The second messenger cyclic di-AMP negatively regulates the expression of Mycobacterium smegmatis recA and attenuates DNA strand exchange through binding to the C-terminal motif of mycobacterial RecA proteins.

Abstract

Cyclic di-GMP and cyclic di-AMP are second messengers produced by a wide variety of bacteria. They influence bacterial cell survival, biofilm formation, virulence and bacteria-host interactions. However, many of their cellular targets and biological effects are yet to be determined. A chemical proteomics approach revealed that Mycobacterium smegmatis RecA (MsRecA) possesses a high-affinity cyclic di-AMP binding activity. We further demonstrate that both cyclic di-AMP and cyclic di-GMP bind specifically to the C-terminal motif of MsRecA and Mycobacterium tuberculosis RecA (MtRecA). Escherichia coli RecA (EcRecA) was devoid of cyclic di-AMP binding but have cyclic di-GMP binding activity. Notably, cyclic di-AMP attenuates the DNA strand exchange promoted by MsRecA as well as MtRecA through the disassembly of RecA nucleoprotein filaments.
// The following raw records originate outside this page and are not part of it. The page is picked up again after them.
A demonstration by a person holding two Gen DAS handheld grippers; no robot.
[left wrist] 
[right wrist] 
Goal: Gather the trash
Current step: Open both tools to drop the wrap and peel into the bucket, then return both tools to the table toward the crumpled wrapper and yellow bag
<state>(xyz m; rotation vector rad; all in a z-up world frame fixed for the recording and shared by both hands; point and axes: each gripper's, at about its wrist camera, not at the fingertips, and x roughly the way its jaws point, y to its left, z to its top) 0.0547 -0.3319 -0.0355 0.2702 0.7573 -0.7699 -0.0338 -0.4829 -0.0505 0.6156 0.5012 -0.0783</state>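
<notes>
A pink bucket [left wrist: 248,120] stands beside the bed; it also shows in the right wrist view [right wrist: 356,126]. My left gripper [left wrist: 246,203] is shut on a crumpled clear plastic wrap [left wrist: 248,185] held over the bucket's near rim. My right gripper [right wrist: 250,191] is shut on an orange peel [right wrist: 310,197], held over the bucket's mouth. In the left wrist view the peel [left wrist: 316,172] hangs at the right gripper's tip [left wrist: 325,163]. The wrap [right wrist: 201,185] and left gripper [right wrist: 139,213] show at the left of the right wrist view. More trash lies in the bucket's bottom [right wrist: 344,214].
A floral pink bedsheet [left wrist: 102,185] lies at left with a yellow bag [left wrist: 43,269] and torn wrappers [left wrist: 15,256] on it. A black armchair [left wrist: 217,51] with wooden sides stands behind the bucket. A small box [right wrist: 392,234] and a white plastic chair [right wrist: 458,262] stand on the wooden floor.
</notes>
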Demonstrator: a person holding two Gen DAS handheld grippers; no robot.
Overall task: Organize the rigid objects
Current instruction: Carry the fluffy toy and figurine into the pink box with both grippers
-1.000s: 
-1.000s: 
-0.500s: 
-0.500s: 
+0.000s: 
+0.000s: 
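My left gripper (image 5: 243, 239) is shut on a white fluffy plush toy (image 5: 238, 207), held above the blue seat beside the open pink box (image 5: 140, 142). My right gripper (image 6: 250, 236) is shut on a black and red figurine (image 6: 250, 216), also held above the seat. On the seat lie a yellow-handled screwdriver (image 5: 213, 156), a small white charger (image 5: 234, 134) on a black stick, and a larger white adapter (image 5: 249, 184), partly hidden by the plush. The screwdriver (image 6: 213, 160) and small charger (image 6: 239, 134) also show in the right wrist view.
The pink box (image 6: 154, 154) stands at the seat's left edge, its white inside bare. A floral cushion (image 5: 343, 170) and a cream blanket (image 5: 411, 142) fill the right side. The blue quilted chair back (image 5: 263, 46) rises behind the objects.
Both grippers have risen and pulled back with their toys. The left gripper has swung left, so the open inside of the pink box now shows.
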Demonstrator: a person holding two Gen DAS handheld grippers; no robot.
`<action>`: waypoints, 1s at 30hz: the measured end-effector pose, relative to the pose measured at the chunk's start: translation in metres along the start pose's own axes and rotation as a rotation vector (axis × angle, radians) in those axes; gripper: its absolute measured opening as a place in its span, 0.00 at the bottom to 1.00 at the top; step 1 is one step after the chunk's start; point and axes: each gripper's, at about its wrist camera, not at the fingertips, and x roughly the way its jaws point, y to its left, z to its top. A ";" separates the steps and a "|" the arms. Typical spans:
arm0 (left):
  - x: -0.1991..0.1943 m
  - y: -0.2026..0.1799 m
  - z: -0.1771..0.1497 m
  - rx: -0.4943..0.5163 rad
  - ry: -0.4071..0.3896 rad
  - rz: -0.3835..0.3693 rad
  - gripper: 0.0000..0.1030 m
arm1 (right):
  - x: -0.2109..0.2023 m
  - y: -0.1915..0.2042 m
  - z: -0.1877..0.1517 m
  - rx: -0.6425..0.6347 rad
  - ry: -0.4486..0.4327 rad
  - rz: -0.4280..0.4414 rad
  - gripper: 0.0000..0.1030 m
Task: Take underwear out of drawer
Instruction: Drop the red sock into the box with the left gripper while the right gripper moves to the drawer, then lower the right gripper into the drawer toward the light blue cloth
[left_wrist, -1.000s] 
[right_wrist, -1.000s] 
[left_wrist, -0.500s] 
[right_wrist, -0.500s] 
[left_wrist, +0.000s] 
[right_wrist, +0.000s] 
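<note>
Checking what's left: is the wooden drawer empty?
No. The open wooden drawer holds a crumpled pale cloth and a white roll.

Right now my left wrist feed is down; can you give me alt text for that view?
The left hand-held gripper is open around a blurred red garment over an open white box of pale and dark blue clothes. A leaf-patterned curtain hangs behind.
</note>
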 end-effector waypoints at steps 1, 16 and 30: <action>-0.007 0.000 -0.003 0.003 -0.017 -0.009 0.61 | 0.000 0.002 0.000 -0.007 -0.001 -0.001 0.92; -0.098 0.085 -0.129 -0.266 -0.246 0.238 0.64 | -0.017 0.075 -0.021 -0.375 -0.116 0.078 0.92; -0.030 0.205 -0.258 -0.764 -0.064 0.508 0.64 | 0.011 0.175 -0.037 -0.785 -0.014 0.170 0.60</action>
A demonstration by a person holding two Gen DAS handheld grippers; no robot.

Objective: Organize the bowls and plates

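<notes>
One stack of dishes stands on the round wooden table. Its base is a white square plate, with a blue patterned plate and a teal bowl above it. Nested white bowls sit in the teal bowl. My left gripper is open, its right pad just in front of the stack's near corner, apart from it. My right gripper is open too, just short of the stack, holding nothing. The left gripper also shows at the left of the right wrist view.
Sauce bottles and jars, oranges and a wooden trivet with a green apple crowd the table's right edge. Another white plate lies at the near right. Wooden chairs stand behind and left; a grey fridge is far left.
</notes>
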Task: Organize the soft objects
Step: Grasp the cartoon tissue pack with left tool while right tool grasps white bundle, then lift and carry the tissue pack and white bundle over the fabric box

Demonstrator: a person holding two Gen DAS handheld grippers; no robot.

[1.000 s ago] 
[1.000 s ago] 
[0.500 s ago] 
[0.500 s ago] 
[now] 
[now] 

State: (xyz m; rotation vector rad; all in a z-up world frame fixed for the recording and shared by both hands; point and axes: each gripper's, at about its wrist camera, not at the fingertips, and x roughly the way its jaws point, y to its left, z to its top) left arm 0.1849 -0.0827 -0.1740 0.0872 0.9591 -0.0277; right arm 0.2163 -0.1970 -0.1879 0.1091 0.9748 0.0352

However, the structure and DNA strand exchange activity of EcRecA nucleoprotein filaments remain largely unaffected. Furthermore, M. smegmatis ΔdisA cells were found to have undetectable RecA levels due to the translational repression of recA mRNA. Consequently, the ΔdisA mutant exhibited enhanced sensitivity to DNA-damaging agents. Altogether, this study points out the importance of sequence diversity among recA genes, the role(s) of cyclic di-AMP and reveals a new mode of negative regulation of recA gene expression, DNA repair and homologous recombination in mycobacteria.